Animal rights extremists have carried out a number of campaigns in the past in order to protect animals. The actions they carry out as part of these campaigns are often described as acts of intimidation, however little has been done to explore how these groups use intimidation on the whole. Past research has focused mainly on specific animal rights campaign types (Donovan & Coupe, 2013; Munro, 2005) or action types (Monaghan, 1999). The current research aimed to explore the types of intimidating behaviours carried out by animal rights extremists in the UK across all campaign types. Literature reviews were carried out in order to understand more about the current knowledge of animal rights extremism and intimidation. Study 1 aimed to catalogue incidents carried out by animal rights extremists in the UK, and to identify any regular patterns of behaviour across and between distinct campaign groups. The results of this study demonstrated that animal rights extremists show patterns in their choice of actions and targets both across the campaigns, and more specific patterns emerged for the main five campaigns.

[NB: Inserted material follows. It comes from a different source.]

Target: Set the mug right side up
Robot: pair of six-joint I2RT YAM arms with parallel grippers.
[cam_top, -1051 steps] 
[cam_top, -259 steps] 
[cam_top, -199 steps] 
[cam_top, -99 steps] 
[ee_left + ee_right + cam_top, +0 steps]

Having identified that threats are closely associated with intimidation, both from the literature reviews and the findings of Study 1, the second study aimed to explore the type of language used by animal rights extremists when making threats. The findings of Study 2 indicate that animal rights extremists are extremely confident when making their threats, although they might not be truthful when doing so. Overall, the findings of this research have important practical implications for potential targets of animal rights extremists.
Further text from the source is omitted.